## Your instructions
Please reproduce all the data exactly as written and omit the pictures.

## Data records
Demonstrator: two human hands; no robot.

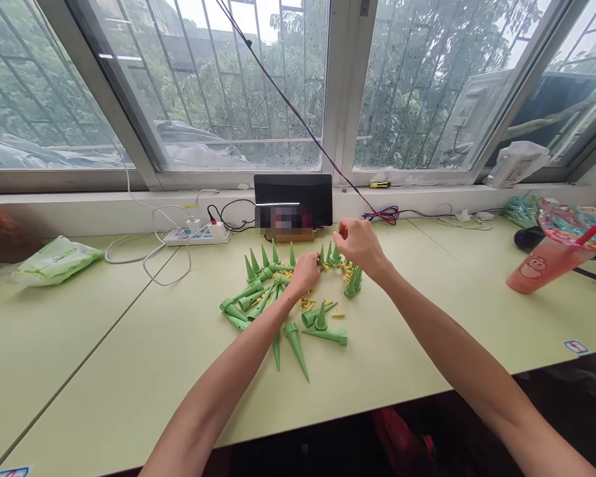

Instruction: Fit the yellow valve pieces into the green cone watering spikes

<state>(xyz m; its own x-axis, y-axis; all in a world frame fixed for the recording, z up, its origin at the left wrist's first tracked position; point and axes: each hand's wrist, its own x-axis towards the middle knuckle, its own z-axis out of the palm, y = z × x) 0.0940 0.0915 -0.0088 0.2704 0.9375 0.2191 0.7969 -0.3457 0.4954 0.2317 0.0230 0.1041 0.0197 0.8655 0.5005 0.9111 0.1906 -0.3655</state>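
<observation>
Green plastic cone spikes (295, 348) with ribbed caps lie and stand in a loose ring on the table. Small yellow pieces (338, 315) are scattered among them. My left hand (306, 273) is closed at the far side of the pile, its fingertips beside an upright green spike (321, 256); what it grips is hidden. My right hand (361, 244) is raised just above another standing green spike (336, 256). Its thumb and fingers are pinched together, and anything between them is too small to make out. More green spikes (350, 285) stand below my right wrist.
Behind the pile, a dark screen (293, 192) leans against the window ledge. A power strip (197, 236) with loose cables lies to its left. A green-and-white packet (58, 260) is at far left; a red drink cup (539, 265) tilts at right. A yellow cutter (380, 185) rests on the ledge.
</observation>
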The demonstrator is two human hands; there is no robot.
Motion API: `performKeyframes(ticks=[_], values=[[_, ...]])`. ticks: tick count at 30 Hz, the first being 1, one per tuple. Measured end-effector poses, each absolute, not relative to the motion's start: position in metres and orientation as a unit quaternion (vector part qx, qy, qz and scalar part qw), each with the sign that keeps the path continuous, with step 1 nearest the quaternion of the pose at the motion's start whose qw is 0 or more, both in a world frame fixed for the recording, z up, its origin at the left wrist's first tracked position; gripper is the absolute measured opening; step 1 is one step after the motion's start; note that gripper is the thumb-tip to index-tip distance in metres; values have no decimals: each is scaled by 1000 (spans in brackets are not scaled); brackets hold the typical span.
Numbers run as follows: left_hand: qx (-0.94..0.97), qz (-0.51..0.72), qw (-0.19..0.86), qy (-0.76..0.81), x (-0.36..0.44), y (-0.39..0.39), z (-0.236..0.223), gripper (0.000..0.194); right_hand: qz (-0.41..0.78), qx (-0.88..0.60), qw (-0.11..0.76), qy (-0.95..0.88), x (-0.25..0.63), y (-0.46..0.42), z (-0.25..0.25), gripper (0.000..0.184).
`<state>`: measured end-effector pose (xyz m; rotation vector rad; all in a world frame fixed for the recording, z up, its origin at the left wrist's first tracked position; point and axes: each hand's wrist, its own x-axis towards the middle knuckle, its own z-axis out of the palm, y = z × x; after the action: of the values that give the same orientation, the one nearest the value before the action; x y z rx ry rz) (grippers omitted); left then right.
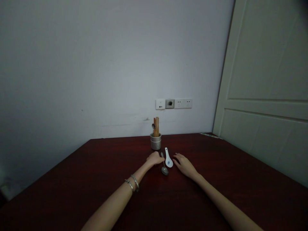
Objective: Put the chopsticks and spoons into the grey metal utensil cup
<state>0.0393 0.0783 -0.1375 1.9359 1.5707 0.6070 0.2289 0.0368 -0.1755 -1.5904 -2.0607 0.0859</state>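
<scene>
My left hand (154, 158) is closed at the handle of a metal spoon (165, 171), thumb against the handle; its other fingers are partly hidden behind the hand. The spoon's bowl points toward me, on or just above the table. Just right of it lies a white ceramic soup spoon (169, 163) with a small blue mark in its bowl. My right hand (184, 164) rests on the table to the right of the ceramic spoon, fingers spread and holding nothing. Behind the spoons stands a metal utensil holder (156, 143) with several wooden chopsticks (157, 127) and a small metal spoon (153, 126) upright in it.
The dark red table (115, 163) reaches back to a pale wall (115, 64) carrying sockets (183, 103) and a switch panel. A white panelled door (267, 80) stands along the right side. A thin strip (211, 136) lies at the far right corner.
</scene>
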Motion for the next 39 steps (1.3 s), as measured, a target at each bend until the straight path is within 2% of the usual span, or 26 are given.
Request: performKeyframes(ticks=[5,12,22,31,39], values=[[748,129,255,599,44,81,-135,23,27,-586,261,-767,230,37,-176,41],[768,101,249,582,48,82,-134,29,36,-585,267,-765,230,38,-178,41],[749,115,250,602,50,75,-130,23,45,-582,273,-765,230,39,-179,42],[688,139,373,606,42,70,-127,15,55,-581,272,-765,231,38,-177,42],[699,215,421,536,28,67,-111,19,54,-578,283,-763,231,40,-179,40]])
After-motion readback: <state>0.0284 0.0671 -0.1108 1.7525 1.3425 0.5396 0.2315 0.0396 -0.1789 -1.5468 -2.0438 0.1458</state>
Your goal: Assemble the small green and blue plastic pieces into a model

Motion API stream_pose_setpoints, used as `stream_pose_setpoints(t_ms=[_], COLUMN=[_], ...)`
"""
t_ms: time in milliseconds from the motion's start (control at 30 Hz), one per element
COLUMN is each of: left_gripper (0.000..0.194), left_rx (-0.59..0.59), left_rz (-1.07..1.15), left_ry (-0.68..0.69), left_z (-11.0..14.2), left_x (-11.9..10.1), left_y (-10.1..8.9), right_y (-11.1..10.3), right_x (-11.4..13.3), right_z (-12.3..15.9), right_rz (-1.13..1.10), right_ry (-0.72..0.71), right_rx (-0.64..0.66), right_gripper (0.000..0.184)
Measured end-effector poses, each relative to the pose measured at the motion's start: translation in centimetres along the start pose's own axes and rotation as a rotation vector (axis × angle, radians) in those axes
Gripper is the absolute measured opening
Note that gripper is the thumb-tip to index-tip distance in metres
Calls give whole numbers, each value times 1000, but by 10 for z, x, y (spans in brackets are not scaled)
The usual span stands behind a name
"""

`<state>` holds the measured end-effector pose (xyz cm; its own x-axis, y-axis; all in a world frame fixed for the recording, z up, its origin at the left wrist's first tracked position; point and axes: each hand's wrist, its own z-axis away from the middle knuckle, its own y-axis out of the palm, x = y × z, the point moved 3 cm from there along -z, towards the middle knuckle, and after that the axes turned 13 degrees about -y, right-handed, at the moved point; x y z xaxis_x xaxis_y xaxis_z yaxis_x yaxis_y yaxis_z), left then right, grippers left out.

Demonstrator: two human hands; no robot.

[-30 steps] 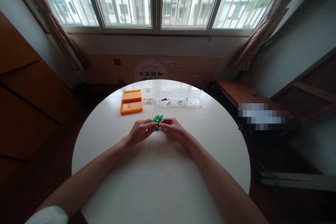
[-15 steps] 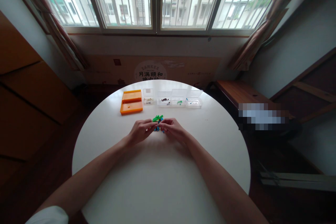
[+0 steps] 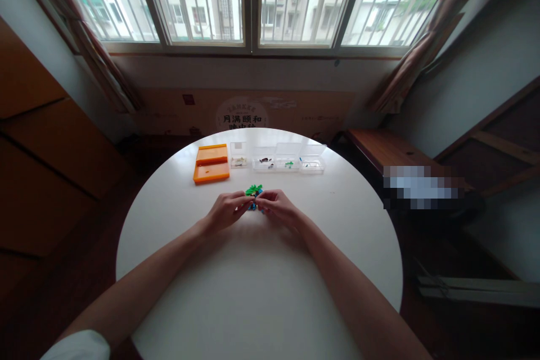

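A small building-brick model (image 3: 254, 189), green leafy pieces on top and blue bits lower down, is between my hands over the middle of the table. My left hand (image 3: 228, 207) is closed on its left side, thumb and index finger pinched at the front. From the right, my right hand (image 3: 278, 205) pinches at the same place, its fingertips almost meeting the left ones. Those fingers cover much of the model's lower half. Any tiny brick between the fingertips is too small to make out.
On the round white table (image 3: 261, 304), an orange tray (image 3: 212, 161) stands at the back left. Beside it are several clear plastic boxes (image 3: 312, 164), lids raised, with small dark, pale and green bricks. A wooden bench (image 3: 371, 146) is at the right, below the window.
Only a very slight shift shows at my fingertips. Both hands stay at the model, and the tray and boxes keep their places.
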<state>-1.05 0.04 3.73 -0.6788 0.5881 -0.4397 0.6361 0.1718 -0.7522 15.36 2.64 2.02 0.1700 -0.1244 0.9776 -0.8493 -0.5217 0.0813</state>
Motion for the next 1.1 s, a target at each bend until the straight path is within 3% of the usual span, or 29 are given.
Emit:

## Solution for this problem
Demonstrator: two human hands; no robot.


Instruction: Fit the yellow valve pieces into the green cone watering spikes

<state>(xyz m; its own x-axis, y-axis; all in a world frame fixed for the recording, z up, its origin at the left wrist's first tracked position; point and axes: each hand's wrist, its own x-axis towards the middle knuckle, its own z-axis out of the palm, y = z × x) 0.0940 0.0915 -0.0088 0.2704 0.9375 0.2191 0.7969 -0.3457 0.4954 0.2317 0.0230 0.1041 0.0197 0.8655 0.5005 0.9111 0.1906 -0.3655</state>
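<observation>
Green plastic cone spikes (295, 348) with ribbed caps lie and stand in a loose ring on the table. Small yellow pieces (338, 315) are scattered among them. My left hand (306, 273) is closed at the far side of the pile, its fingertips beside an upright green spike (321, 256); what it grips is hidden. My right hand (361, 244) is raised just above another standing green spike (336, 256). Its thumb and fingers are pinched together, and anything between them is too small to make out. More green spikes (350, 285) stand below my right wrist.
Behind the pile, a dark screen (293, 192) leans against the window ledge. A power strip (197, 236) with loose cables lies to its left. A green-and-white packet (58, 260) is at far left; a red drink cup (539, 265) tilts at right. A yellow cutter (380, 185) rests on the ledge.
</observation>
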The demonstrator is two human hands; there is no robot.
Motion API: `performKeyframes(ticks=[_], values=[[_, ...]])`. ticks: tick count at 30 Hz, the first being 1, one per tuple. Measured end-effector poses, each absolute, not relative to the motion's start: position in metres and orientation as a unit quaternion (vector part qx, qy, qz and scalar part qw), each with the sign that keeps the path continuous, with step 1 nearest the quaternion of the pose at the motion's start whose qw is 0 or more, both in a world frame fixed for the recording, z up, its origin at the left wrist's first tracked position; gripper is the absolute measured opening; step 1 is one step after the motion's start; note that gripper is the thumb-tip to index-tip distance in metres; values have no decimals: each is scaled by 1000 (spans in brackets are not scaled); brackets hold the typical span.
Numbers run as follows: left_hand: qx (-0.94..0.97), qz (-0.51..0.72), qw (-0.19..0.86), qy (-0.76..0.81), x (-0.36..0.44), y (-0.39..0.39), z (-0.236..0.223), gripper (0.000..0.194); right_hand: qz (-0.41..0.78), qx (-0.88..0.60), qw (-0.11..0.76), qy (-0.95..0.88), x (-0.25..0.63), y (-0.46..0.42), z (-0.25..0.25), gripper (0.000..0.184).
`<state>`: measured end-effector pose (xyz m; rotation vector rad; all in a world frame fixed for the recording, z up, its origin at the left wrist's first tracked position; point and axes: each hand's wrist, its own x-axis towards the middle knuckle, its own z-axis out of the palm, y = z × x; after the action: of the values that give the same orientation, the one nearest the value before the action; x y z rx ry rz) (grippers omitted); left then right.
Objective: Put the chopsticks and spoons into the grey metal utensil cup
<state>0.0393 0.0783 -0.1375 1.9359 1.5707 0.6070 0.2289 0.0368 -0.1755 -1.5904 -2.0607 0.0859</state>
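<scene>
My left hand (154, 158) is closed at the handle of a metal spoon (165, 171), thumb against the handle; its other fingers are partly hidden behind the hand. The spoon's bowl points toward me, on or just above the table. Just right of it lies a white ceramic soup spoon (169, 163) with a small blue mark in its bowl. My right hand (184, 164) rests on the table to the right of the ceramic spoon, fingers spread and holding nothing. Behind the spoons stands a metal utensil holder (156, 143) with several wooden chopsticks (157, 127) and a small metal spoon (153, 126) upright in it.
The dark red table (115, 163) reaches back to a pale wall (115, 64) carrying sockets (183, 103) and a switch panel. A white panelled door (267, 80) stands along the right side. A thin strip (211, 136) lies at the far right corner.
</scene>
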Motion for the next 39 steps (1.3 s), as measured, a target at each bend until the straight path is within 2% of the usual span, or 26 are given.
Request: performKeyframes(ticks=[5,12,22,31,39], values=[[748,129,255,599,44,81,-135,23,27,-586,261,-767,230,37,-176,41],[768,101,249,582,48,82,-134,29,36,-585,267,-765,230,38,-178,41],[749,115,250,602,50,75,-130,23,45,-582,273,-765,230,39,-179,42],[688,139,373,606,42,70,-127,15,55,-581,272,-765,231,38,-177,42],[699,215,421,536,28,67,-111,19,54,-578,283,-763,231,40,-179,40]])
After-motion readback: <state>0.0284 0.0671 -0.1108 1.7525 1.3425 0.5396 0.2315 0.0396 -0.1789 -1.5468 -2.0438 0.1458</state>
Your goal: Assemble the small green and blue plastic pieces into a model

Motion API stream_pose_setpoints, used as `stream_pose_setpoints(t_ms=[_], COLUMN=[_], ...)`
"""
t_ms: time in milliseconds from the motion's start (control at 30 Hz), one per element
COLUMN is each of: left_gripper (0.000..0.194), left_rx (-0.59..0.59), left_rz (-1.07..1.15), left_ry (-0.68..0.69), left_z (-11.0..14.2), left_x (-11.9..10.1), left_y (-10.1..8.9), right_y (-11.1..10.3), right_x (-11.4..13.3), right_z (-12.3..15.9), right_rz (-1.13..1.10), right_ry (-0.72..0.71), right_rx (-0.64..0.66), right_gripper (0.000..0.184)
Measured end-effector poses, each relative to the pose measured at the motion's start: translation in centimetres along the start pose's own axes and rotation as a rotation vector (axis × angle, radians) in those axes
Gripper is the absolute measured opening
Note that gripper is the thumb-tip to index-tip distance in metres
Calls give whole numbers, each value times 1000, but by 10 for z, x, y (spans in brackets are not scaled)
The usual span stands behind a name
"""

`<state>` holds the measured end-effector pose (xyz cm; its own x-axis, y-axis; all in a world frame fixed for the recording, z up, its origin at the left wrist's first tracked position; point and axes: each hand's wrist, its own z-axis away from the middle knuckle, its own y-axis out of the palm, x = y × z, the point moved 3 cm from there along -z, towards the middle knuckle, and after that the axes turned 13 degrees about -y, right-handed, at the moved point; x y z xaxis_x xaxis_y xaxis_z yaxis_x yaxis_y yaxis_z), left then right, grippers left out.

Demonstrator: two human hands; no robot.

[-30 steps] 
[-15 steps] 
[+0 steps] 

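A small building-brick model (image 3: 254, 189), green leafy pieces on top and blue bits lower down, is between my hands over the middle of the table. My left hand (image 3: 228, 207) is closed on its left side, thumb and index finger pinched at the front. From the right, my right hand (image 3: 278, 205) pinches at the same place, its fingertips almost meeting the left ones. Those fingers cover much of the model's lower half. Any tiny brick between the fingertips is too small to make out.
On the round white table (image 3: 261, 304), an orange tray (image 3: 212, 161) stands at the back left. Beside it are several clear plastic boxes (image 3: 312, 164), lids raised, with small dark, pale and green bricks. A wooden bench (image 3: 371, 146) is at the right, below the window.
Only a very slight shift shows at my fingertips. Both hands stay at the model, and the tray and boxes keep their places.
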<state>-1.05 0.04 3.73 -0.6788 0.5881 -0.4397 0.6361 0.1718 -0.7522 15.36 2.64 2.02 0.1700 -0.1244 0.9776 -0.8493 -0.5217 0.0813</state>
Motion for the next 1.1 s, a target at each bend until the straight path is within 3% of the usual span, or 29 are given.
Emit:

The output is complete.